▶ [Data provided]:
════════════════

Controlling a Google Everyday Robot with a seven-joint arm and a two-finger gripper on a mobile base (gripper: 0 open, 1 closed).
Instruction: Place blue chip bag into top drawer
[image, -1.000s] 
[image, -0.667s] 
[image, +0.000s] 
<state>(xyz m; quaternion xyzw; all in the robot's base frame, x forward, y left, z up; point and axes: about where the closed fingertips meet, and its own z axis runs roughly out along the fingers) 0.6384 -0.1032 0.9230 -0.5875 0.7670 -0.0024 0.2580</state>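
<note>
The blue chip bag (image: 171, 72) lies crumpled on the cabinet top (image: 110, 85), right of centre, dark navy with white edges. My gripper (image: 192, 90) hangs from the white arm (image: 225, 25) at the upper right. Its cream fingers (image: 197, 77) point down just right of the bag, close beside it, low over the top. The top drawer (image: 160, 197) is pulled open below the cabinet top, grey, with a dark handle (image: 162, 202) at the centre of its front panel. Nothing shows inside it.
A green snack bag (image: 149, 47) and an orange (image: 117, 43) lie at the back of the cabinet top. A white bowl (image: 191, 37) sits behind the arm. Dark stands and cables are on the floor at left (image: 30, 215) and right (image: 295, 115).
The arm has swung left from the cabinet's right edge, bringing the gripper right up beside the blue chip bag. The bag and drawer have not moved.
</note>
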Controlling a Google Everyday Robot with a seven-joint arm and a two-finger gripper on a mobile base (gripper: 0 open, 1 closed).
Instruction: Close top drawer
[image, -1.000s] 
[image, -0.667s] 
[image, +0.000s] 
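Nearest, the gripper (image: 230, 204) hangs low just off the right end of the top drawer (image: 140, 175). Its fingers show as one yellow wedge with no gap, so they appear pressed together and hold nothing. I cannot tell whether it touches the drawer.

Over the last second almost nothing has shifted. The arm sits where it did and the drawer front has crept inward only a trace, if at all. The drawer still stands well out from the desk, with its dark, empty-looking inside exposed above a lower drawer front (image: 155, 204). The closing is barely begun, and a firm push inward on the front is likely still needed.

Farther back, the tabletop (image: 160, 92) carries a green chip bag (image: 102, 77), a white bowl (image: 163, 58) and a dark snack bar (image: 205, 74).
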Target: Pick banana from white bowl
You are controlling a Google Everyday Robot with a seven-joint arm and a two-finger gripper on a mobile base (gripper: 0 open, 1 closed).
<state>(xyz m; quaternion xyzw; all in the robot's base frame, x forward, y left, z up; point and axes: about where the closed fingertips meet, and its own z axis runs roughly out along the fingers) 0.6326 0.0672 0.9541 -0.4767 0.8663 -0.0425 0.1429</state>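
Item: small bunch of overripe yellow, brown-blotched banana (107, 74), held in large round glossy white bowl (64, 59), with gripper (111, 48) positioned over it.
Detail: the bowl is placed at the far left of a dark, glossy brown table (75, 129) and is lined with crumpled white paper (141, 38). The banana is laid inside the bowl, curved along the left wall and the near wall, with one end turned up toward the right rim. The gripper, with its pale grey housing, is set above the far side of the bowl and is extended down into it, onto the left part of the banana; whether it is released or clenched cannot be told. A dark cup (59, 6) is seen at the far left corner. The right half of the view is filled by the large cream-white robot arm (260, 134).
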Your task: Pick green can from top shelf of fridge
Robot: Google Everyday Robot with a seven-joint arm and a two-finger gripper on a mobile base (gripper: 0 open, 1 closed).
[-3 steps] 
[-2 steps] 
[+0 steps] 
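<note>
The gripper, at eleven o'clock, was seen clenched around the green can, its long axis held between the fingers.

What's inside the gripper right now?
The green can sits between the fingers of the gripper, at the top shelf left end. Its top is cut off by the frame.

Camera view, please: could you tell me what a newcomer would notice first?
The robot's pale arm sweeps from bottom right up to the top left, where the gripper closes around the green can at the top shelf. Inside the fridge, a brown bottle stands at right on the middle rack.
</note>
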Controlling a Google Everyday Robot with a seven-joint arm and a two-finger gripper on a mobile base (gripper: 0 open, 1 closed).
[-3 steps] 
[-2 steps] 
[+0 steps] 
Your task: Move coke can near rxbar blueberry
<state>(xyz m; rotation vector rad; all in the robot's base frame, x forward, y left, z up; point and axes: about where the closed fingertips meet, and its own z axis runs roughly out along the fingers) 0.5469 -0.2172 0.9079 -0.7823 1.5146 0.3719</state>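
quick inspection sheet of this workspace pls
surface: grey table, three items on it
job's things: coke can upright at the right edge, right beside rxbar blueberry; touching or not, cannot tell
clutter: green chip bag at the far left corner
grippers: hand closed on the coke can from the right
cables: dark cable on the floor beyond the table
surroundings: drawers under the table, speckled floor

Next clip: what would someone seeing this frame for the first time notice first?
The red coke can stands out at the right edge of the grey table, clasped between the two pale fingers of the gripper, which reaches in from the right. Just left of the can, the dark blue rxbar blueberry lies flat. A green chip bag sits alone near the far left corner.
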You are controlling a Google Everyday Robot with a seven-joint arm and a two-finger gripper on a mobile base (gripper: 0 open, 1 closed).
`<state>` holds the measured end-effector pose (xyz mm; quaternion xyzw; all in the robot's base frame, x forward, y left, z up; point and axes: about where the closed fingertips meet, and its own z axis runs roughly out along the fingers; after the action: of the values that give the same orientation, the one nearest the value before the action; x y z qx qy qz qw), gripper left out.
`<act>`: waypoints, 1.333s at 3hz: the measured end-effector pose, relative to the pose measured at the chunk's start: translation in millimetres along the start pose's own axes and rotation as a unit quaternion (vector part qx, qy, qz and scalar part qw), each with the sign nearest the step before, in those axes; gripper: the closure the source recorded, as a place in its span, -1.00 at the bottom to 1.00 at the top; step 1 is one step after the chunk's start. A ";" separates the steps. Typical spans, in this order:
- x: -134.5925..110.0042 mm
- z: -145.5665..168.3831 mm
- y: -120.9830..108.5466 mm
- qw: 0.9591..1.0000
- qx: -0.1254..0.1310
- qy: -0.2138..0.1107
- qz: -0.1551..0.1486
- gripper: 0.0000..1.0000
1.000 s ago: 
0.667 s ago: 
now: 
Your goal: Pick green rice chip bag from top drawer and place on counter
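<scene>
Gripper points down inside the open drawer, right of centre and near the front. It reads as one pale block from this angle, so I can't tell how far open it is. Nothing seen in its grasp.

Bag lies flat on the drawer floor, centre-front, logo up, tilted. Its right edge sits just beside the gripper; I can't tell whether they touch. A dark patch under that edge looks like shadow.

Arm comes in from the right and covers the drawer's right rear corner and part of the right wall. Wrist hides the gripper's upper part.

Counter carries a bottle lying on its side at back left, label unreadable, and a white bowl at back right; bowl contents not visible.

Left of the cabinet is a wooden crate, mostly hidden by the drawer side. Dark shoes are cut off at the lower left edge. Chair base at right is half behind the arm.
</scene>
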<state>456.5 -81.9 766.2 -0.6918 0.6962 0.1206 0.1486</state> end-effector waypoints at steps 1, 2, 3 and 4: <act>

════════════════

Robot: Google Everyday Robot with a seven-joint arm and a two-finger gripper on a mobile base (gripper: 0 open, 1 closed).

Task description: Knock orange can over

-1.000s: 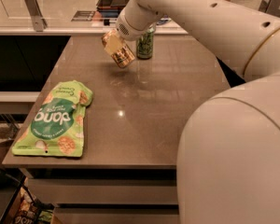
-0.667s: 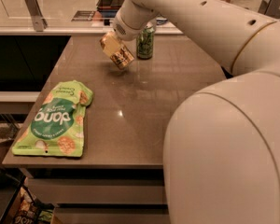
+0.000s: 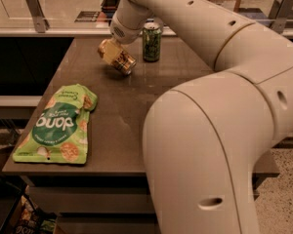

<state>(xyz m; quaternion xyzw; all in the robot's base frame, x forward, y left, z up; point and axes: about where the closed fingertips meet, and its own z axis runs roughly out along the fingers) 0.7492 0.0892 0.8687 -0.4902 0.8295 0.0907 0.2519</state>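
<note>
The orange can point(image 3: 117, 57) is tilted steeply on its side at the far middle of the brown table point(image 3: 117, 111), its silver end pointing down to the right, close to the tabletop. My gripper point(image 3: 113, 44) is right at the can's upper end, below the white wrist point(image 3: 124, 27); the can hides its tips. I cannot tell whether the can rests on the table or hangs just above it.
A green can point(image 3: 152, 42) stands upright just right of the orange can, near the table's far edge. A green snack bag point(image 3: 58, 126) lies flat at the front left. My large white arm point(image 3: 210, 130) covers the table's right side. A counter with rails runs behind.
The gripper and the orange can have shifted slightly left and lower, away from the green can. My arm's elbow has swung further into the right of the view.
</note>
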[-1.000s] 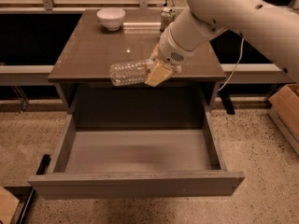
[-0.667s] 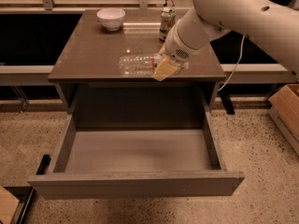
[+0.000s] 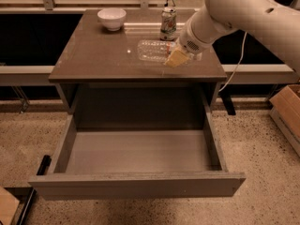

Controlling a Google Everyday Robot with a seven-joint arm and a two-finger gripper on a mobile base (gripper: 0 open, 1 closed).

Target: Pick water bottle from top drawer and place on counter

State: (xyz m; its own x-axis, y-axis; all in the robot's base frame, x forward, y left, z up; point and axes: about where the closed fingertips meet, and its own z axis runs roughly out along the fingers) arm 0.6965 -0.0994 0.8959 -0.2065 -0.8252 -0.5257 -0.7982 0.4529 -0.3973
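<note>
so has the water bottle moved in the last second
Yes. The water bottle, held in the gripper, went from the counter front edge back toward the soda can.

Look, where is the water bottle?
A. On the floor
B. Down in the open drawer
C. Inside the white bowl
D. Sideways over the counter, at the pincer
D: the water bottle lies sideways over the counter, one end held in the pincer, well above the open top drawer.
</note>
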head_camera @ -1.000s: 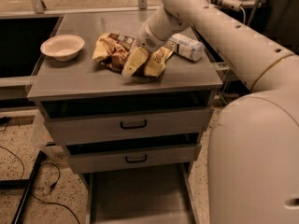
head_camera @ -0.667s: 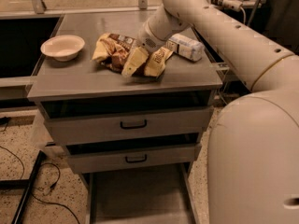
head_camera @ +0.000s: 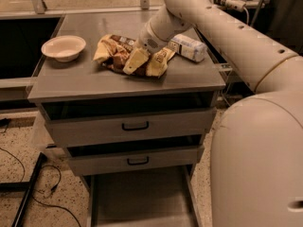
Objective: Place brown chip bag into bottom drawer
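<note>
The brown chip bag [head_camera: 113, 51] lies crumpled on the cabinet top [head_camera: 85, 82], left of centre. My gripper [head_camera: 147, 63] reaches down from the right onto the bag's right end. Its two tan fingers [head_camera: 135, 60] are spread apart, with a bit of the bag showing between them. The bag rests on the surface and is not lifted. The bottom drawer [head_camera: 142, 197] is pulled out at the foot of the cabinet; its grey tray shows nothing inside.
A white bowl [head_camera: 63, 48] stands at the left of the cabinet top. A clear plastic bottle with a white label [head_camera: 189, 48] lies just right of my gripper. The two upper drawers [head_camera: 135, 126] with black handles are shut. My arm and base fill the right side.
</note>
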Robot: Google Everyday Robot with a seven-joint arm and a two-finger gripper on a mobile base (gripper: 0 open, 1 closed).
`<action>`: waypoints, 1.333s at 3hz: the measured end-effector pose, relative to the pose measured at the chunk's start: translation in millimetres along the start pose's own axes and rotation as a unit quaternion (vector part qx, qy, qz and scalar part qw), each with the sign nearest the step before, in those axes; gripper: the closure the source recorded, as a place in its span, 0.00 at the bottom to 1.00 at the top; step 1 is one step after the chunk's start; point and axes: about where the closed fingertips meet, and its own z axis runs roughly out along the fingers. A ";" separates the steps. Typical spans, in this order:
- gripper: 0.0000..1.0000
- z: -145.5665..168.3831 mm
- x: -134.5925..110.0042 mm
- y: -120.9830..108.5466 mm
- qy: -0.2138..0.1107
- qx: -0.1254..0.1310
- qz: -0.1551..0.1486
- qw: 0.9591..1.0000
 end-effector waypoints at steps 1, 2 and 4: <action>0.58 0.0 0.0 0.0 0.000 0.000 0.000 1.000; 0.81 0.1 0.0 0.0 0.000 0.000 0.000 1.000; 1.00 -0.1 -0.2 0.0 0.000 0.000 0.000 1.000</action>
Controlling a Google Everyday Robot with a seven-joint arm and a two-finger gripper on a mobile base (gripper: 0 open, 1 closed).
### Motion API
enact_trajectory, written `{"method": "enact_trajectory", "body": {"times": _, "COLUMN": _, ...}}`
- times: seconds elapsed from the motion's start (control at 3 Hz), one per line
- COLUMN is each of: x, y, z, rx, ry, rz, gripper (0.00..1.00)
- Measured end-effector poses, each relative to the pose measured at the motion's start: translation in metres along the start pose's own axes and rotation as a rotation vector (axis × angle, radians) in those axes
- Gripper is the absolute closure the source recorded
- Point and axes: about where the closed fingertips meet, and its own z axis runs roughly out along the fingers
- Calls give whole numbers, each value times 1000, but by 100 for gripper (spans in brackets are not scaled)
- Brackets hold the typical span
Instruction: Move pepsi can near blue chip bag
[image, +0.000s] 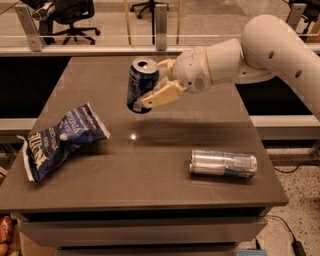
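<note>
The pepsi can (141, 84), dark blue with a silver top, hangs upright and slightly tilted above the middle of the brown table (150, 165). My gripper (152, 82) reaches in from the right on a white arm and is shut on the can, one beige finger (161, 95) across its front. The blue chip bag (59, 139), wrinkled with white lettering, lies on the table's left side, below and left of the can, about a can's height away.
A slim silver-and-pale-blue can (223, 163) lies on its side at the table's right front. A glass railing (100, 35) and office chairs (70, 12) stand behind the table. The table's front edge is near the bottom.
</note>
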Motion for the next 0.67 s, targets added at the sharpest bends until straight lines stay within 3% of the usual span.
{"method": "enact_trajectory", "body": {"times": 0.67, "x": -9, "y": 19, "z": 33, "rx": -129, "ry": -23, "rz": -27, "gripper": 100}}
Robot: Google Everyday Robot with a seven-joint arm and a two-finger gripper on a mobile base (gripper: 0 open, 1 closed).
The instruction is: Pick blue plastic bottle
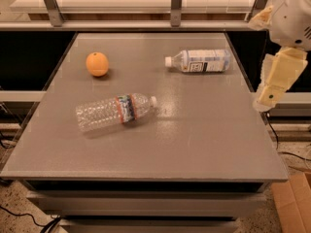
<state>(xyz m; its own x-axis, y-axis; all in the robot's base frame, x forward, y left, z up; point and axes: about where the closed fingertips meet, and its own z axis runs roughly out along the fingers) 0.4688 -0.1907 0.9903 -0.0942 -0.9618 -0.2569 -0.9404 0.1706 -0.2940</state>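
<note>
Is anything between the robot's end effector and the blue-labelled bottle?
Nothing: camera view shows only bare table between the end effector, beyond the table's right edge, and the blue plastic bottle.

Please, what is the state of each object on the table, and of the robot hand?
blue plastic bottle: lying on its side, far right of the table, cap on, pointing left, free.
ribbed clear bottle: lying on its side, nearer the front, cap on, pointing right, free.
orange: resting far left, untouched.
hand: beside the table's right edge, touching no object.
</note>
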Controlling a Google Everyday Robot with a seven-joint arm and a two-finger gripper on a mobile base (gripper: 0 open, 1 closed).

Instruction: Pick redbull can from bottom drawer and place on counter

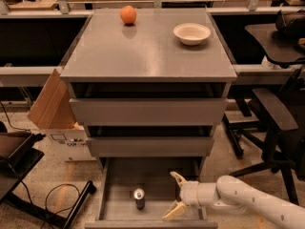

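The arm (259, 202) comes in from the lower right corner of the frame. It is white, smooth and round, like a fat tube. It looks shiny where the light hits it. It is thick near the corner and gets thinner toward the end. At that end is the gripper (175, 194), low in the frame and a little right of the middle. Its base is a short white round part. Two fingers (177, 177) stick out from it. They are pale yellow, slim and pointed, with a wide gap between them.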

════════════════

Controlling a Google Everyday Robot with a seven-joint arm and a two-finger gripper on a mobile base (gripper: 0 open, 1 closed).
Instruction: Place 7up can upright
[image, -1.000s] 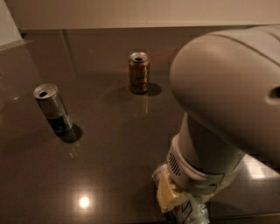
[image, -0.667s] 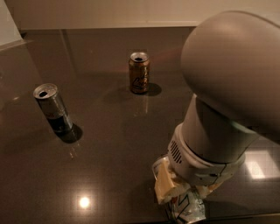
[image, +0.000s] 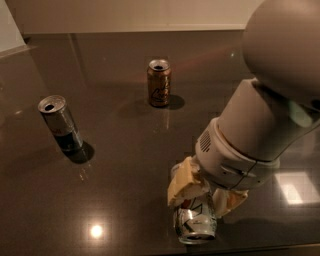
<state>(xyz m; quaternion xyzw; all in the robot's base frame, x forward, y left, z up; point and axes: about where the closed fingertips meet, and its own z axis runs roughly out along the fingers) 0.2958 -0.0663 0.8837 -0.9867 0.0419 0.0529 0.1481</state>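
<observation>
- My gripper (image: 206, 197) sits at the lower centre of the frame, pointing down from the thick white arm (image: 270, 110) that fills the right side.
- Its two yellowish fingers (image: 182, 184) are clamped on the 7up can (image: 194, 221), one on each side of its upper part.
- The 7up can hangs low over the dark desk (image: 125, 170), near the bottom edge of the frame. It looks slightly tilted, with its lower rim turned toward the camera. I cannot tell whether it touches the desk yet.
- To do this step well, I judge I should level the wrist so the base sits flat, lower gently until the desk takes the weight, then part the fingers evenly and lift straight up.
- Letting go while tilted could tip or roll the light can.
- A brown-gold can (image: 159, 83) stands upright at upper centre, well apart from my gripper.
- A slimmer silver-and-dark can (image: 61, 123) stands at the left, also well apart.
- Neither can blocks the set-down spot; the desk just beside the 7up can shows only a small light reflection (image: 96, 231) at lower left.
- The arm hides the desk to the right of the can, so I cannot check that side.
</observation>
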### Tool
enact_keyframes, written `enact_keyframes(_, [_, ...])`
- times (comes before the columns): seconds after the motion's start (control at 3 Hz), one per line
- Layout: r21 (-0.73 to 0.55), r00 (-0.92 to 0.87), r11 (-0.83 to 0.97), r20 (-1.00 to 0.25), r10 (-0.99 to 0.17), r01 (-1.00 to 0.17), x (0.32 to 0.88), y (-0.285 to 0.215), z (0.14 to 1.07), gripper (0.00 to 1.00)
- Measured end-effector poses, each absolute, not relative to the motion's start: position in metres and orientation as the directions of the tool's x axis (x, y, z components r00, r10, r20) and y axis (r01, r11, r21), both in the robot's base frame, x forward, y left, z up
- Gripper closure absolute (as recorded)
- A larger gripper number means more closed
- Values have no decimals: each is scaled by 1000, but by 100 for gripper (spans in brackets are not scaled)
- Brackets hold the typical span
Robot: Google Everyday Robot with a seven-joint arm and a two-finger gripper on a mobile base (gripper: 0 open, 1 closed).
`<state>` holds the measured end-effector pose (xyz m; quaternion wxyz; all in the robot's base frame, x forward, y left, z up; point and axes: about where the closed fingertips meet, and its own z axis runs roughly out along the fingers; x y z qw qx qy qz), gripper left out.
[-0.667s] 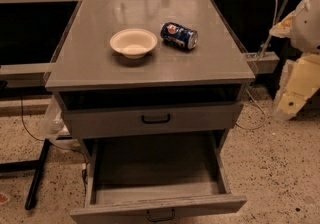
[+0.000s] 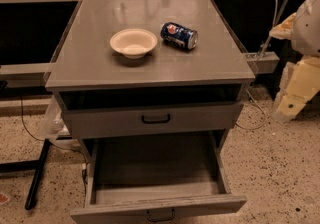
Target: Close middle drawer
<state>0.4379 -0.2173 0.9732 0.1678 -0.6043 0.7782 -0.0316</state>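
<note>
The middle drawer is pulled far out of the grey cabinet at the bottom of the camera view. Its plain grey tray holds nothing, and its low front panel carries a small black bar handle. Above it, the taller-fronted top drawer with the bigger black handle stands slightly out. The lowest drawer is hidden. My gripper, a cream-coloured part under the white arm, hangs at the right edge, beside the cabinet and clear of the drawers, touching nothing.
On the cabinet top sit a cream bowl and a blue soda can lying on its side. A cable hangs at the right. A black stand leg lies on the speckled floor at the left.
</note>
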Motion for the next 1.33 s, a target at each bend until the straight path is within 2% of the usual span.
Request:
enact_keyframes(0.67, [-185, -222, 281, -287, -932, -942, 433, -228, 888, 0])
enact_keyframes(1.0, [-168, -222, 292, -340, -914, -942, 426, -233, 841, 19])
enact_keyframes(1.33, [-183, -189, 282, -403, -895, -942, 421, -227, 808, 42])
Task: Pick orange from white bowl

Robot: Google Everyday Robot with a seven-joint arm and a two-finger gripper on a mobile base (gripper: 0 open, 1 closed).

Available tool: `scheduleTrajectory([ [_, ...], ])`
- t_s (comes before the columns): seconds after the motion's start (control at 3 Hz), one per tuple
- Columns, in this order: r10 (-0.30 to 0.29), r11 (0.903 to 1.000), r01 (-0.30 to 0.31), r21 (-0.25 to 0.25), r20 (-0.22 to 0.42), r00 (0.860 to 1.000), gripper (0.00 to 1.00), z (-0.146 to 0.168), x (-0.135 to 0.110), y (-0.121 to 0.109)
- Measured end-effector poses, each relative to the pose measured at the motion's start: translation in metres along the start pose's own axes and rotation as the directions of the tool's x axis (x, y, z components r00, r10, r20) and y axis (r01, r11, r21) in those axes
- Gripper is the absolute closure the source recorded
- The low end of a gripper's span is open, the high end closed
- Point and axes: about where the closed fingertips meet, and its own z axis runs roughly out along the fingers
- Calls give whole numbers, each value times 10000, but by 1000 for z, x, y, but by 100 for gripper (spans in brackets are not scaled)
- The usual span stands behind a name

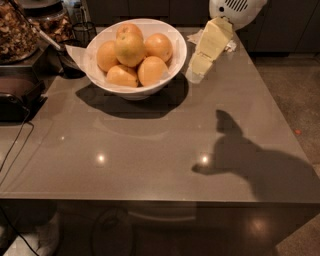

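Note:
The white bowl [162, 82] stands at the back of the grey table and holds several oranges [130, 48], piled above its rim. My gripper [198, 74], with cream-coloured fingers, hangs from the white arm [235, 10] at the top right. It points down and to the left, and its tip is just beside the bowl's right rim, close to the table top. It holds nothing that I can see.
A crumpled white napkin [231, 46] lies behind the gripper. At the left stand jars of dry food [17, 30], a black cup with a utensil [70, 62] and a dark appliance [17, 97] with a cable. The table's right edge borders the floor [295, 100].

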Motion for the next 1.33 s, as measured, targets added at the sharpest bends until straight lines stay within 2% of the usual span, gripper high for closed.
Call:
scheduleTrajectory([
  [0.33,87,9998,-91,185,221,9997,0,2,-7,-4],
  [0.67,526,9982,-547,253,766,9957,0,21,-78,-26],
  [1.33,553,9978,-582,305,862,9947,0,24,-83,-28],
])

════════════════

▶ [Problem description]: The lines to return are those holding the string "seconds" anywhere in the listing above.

▶ [Reply]:
- times: seconds elapsed from the motion's start (control at 3 Hz), one per line
- times (comes before the columns): seconds after the motion's start (control at 3 Hz), one per line
- t_s (comes before the columns): seconds after the motion's start (control at 3 Hz), one per tuple

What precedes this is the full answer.